While most computer users think that the threat to computers and computer networks comes from viruses, spyware and other types of malicious software, security experts agree that the real source of danger are holes and backdoors in legitimate software already installed, which, if not patched or fixed, may grant unlimited access to hackers.
Safety-Lab's ShadowSecurityScanner is a specialized solution that is designed to perform over 2 000 vulnerability tests to detect system security holes, locate weak spots and errors, and help to fix these problems.
The first advantage of the software over competitors is that it is cross-platform and scans for security breaches in Unix, Linux, FreeBSD, OpenBSD, Net BSD, Solaris, and Windows systems, the company says. In addition, it is claimed to be the only software solution that locates holes in network equipment by Cisco Systems Inc., Hewlett-Packard Co. and other manufacturers. SSS is designed to be capable of servicing FTP, SSH, Telnet, SMTP, DNS, Finger, HTTP, POP3, IMAP, NetBIOS, NFS, NNTP, SNMP, HTTPS, SSL, TCP/IP, UDP, Registry services, Squid and LDAP. For the latter two, SSS does not stop at verifying ports, but audits proxy servers (Squid) and LDAP servers as well.

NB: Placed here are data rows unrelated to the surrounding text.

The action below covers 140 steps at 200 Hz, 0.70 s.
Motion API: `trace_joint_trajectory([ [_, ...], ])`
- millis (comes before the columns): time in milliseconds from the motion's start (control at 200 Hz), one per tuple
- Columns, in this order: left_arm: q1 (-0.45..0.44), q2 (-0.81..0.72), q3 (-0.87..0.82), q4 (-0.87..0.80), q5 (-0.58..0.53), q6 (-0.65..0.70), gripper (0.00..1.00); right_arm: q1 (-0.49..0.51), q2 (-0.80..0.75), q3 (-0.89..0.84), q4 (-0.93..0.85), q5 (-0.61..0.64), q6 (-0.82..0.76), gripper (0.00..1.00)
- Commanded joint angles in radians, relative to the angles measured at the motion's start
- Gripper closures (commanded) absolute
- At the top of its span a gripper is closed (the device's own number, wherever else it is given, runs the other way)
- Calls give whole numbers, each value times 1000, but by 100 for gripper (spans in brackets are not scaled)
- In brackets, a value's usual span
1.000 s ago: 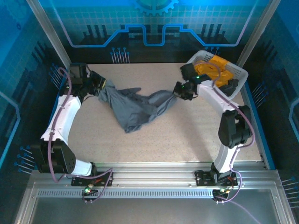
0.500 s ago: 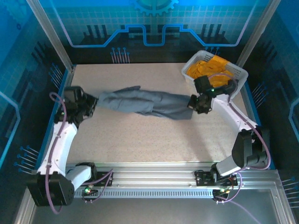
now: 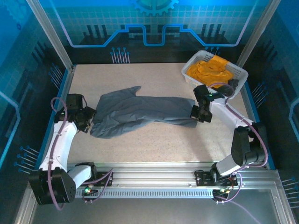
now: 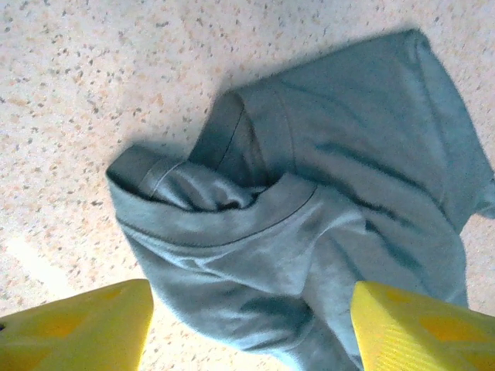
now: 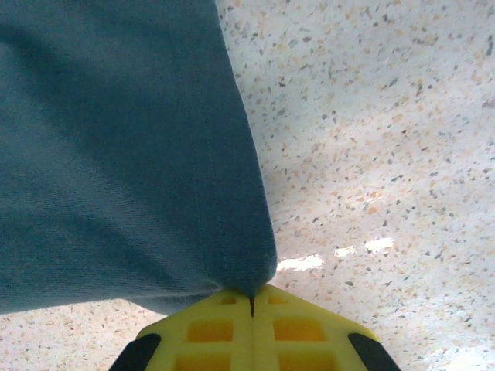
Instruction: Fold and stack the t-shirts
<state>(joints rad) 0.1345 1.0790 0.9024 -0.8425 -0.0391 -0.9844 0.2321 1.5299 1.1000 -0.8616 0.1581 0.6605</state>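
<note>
Pinching the slate-grey t-shirt [image 3: 140, 112], laid out sideways across the middle of the speckled counter [image 3: 154, 149] with its left end crumpled and its right end smoother, by the right-hand hem corner, with the right gripper [image 5: 251, 297] pressing its jaws together on the cloth. Hovering the left gripper [image 4: 251, 328] at the shirt's left end, jaws spread wide and straddling the bunched collar and sleeve. Showing the bright orange-yellow t-shirts [image 3: 210, 70] heaped inside the white lattice basket [image 3: 192, 63] at the far right corner, apart from the grey shirt.
</note>
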Motion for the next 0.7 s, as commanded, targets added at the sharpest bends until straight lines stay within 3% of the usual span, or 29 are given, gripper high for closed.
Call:
trace_joint_trajectory([
  [0,-66,-9,-7,-138,57,-42,34,-19,-22,36,-35,35,-48,100],
  [205,-312,131,-137,63,128,-211,30,-29,-5,22,-10,-11,-74,100],
  [490,-326,370,-201,401,119,-335,28,-46,47,-34,71,-174,-81,95],
  [555,-327,422,-193,442,120,-339,42,-62,75,-39,84,-205,-74,96],
  [675,-326,422,-192,483,106,-333,100,-81,84,-31,96,-218,-59,100],
  [695,-326,405,-189,477,98,-331,100,-81,76,-26,99,-218,-59,100],
])
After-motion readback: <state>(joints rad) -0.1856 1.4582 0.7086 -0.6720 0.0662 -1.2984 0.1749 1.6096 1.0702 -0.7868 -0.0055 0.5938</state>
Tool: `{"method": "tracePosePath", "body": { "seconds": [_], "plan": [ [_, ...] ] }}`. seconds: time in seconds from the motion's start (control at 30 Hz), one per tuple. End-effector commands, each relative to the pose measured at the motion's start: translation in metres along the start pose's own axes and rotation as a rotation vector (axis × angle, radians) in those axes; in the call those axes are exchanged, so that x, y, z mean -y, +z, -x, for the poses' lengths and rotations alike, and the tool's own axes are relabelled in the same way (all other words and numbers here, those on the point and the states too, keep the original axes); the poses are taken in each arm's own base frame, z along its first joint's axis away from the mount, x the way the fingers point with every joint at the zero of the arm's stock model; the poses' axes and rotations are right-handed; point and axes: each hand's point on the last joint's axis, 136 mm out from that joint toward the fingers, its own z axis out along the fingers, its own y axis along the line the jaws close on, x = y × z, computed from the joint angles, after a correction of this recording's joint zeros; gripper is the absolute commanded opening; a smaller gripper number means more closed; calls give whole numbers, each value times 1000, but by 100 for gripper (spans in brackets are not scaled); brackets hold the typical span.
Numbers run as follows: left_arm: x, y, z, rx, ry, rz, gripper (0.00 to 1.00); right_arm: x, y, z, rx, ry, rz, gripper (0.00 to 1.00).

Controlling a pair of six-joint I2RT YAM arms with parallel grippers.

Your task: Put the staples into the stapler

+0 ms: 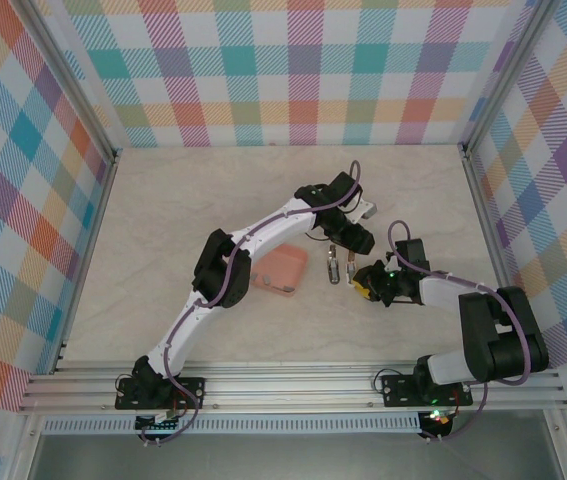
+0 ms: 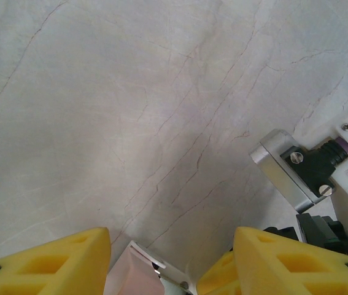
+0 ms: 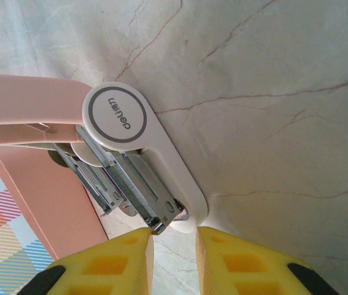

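Note:
The stapler (image 1: 335,265) lies mid-table with its salmon-pink lid swung open. In the right wrist view its white base (image 3: 143,141) and bare metal magazine (image 3: 134,190) point at my right gripper (image 3: 175,231). That gripper is shut to a narrow slit with nothing visible in it, and its left fingertip (image 3: 143,241) touches the magazine's end. My left gripper (image 2: 172,232) hangs over the stapler's other end with its jaws apart. The pink lid (image 2: 134,273) rises beside its left finger (image 2: 51,261), clear of the right one. I cannot make out the staples.
The salmon-pink tray (image 1: 281,268) sits just left of the stapler, and its wall (image 3: 45,196) stands close behind the magazine. The right arm's wrist camera block (image 2: 296,166) is close to my left gripper. Bare table lies toward the back wall.

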Motion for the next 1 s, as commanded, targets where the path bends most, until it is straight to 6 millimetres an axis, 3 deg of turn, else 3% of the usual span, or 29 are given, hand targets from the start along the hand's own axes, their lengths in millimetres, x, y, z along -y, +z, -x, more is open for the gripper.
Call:
{"method": "tracePosePath", "body": {
  "seconds": [0.0,0.97],
  "plan": [
    [22,-7,-7,-22,34,-30,55,16,0,3,13,19,-66,24],
    [32,-13,-13,-25,48,-44,55,22,-2,4,34,15,-89,22]
  ]
}}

And, since SSS is an open architecture ActiveX-based solution, any programmer with C++ or Delphi knowledge can integrate the product into their own solutions, the company adds.
The program comes with a built-in rules and settings editor, which aims to allow users to indicate the ports and services to be scanned. This option, combined with the multiple network scan feature (up to 10 hosts at the same time), is designed to make SSS the fastest performing network scanner available on the market. The program is also said to offer reporting options in HTML, CHM, PDF, and XML formats. More importantly, SSS does not just report problems - it actually instructs you on how to fix them and even offers patches that close security breaches, the company concludes.